![]() |
Rose |
Rose Madder opens in the aftermath of brutality: Rose Daniels has been severely beaten by her husband, and now she is having a miscarriage. The pain, she is used to. The shame, she is used to. She is the wife of a deranged policeman, and she lives in his hell for thirteen years.
What rouses her out of what she thinks of as "sleep" is a single drop of blood found on the bedsheet one morning. The blood symbolizes her misery; all the fear, all the anger, all the horror of living with Norman Daniels. Calling on reserves she didn't know she had, Rosie takes Norman's credit card ... and runs.
Here, the novel splits into two personalities.
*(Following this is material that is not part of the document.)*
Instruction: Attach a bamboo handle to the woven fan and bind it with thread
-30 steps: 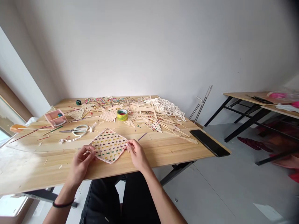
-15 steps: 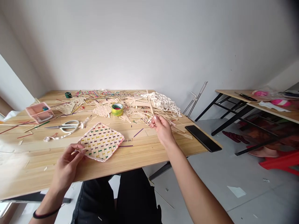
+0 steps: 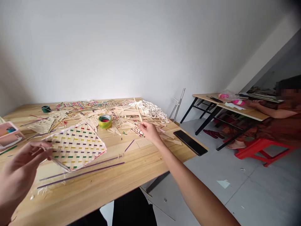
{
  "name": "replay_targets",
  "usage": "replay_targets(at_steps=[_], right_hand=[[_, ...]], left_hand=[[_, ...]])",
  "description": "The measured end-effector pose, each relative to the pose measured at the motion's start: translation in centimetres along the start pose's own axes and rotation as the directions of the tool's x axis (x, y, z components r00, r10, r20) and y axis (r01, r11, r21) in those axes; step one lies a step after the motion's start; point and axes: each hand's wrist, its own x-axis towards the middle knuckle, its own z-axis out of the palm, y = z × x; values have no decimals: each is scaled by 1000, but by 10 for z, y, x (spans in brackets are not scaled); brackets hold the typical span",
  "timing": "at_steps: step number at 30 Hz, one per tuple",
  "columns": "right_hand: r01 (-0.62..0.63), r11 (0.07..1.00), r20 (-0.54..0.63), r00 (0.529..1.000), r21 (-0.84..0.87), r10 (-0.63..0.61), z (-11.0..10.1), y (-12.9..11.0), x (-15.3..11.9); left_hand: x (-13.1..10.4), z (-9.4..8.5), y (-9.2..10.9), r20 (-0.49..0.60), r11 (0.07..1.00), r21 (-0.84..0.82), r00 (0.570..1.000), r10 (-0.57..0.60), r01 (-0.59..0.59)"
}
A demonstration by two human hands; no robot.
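Note:
My left hand pinches the left corner of a woven mat. The mat is pale, with yellow, green, purple and red dashes and a bound white-and-red edge. It is lifted at a tilt over the table, and two long purple strips lie below it. Stretched out to the right, my right hand has its fingers closed at the near edge of a pile of loose pale strips. Whatever sits between those fingertips is too small to make out.
A roll of yellow-green tape, a green roll and a pink box stand on the table. A black phone lies near the right edge. Beyond are another table, a red stool and a seated person.
The view has swung right, bringing the seated person into sight. My left hand has raised the mat off the table, uncovering the purple strips. My right hand stays by the pile, fingers closed.

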Motion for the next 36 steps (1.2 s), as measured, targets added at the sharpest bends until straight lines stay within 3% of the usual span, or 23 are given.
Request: replay_targets(at_steps=[3, 7, 10, 13, 17, 23, 27, 32, 36], right_hand=[[-7, 1000, -82, 997, -30, 4, -16, 11, 7], [-16, 995, -134, 991, -97, 3, -64, 19, 14], [-53, 980, -103, 994, -192, 34, -107, 23, 10], [-88, 945, 20, 995, -314, 100, -130, 28, -7], [-77, 889, 176, 969, -451, 173, -117, 40, -36], [-56, 873, 186, 968, -484, 165, -80, 49, -37], [-77, 906, 165, 974, -416, 158, -81, 29, -18], [-140, 955, 94, 981, -263, 170, -94, -10, 2], [-141, 990, -51, 989, -3, 140, -85, -36, 19]], left_hand=[[41, 8, 0, 24, 989, -147, 1000, -18, 21], [76, 26, -15, 15, 983, -178, 999, -53, 54], [81, 37, -35, 37, 977, -173, 993, -116, 121], [71, 42, -53, 122, 968, -133, 972, -198, 214], [49, 48, -56, 219, 939, -87, 926, -308, 333], [28, 57, -39, 349, 939, -153, 906, -239, 307], [24, 55, -34, 417, 939, -155, 882, -219, 306], [20, 52, -35, 562, 906, -162, 791, -242, 392], [16, 54, -32, 621, 894, -78, 723, -302, 441]])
We watch Rosie travel to a large, unnamed city, scary and looming. Here, she meets a man named Peter Slowick who directs her to a shelter named Daughters & Sisters, who help her through her pain and suffering and show her that she can have a good, independent life. But we also watch Norman, whose actions march across the page in disconcerting italic, on the chase for the quarry that got away. We see into Norman's already diseased mind, and in horror, we see as it becomes worse.
Halfway through, Rosie goes into a pawn shop to hawk her engagement ring. After finding out it isn't worth half as much as she'd thought, she trades the ring for a painting she's fallen in love with. The painting is named "Rose Madder," and it depicts a noble Grecian woman looking down at a ruined temple. This is a highly symbolic move (Rosie trading her old life for her new life), and within the pawn shop she also finds a new job and a new love who might -- might -- be The One.
At this point in Rose Madder the tone shifts slightly. The taught intensity of the chase-novel elements are spiked with the supernatural, finally culminating in an exciting symbolic/mythologic climax. Unfortunately, (and this is rare for a King novel), the supernatural elements detract from the main tale, diluting the real-world horrors with symbols and myths. This is not to say the supernatural elemnts make it a bad book, but one wonders what Rose Madder would be like if King had stuck to reality.
Still, Rose Madder is a gripping, fast-paced novel that serves as a summation of the female-consciousness novels King experimented with in the early 90's, but also retains some of the violent horros King fans are familiar with. A unique and generally satisfying novel, Rose Madder must be viewed as a success.